▶ _What this task involves_:
Scan the material for the word "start" and copy each line where it occurs.

▶ _Collected data_:
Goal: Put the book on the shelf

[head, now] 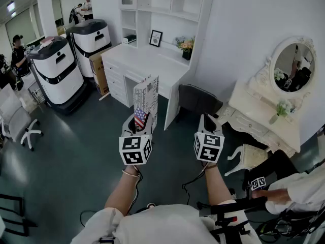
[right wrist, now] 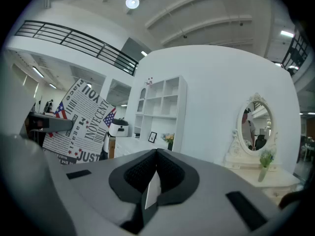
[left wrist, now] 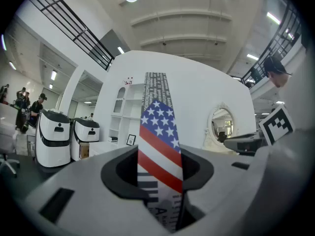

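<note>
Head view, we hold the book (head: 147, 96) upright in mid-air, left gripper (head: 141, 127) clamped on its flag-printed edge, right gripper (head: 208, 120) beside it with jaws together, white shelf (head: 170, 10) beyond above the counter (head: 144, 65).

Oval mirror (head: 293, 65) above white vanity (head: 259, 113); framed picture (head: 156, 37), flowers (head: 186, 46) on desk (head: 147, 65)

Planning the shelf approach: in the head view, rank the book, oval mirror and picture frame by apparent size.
Largest: oval mirror.
Next: book, but it is nearer the camera, so this is unsure.
Smallest: picture frame.
</note>
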A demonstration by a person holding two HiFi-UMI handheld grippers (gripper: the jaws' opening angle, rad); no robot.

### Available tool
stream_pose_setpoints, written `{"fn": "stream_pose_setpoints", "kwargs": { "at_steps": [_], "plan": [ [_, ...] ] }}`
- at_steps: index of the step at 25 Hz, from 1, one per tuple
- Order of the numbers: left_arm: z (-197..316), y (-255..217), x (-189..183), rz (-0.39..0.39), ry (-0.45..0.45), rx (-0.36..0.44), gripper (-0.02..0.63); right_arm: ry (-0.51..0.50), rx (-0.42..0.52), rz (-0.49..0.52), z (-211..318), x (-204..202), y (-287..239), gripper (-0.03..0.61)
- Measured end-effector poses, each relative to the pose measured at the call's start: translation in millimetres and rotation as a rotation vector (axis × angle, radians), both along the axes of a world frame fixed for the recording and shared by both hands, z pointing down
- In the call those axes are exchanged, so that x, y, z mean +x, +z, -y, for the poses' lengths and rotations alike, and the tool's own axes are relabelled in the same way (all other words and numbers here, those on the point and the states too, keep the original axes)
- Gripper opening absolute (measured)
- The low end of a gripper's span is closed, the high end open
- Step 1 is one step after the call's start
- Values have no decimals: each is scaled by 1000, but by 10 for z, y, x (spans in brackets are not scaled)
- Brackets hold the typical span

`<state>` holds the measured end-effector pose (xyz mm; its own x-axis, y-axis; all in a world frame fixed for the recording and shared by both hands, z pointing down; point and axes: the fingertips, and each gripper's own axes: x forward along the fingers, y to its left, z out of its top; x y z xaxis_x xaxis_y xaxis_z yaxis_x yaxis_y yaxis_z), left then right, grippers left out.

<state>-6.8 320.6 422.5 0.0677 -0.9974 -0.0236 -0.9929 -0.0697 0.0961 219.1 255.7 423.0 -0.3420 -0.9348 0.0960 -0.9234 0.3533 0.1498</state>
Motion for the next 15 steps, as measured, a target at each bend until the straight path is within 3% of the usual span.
{"fn": "stream_pose_setpoints", "kwargs": {
  "at_steps": [15],
  "plan": [
    [-92, 38, -293, 13, 17, 2, 156, -21, -2, 55, -160, -385, 77, 21]
  ]
}}
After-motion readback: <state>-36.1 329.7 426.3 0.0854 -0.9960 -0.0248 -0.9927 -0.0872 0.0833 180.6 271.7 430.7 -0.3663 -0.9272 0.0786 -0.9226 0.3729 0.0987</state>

▶ _Exercise solution_:
- Measured end-effector poses, each relative to the pose measured at the call's start: translation in millimetres and rotation as a rotation vector (axis × angle, radians), both along the axes of a world frame fixed for the recording and shared by both hands, z pointing down
- Step 1 is one step after the call's start

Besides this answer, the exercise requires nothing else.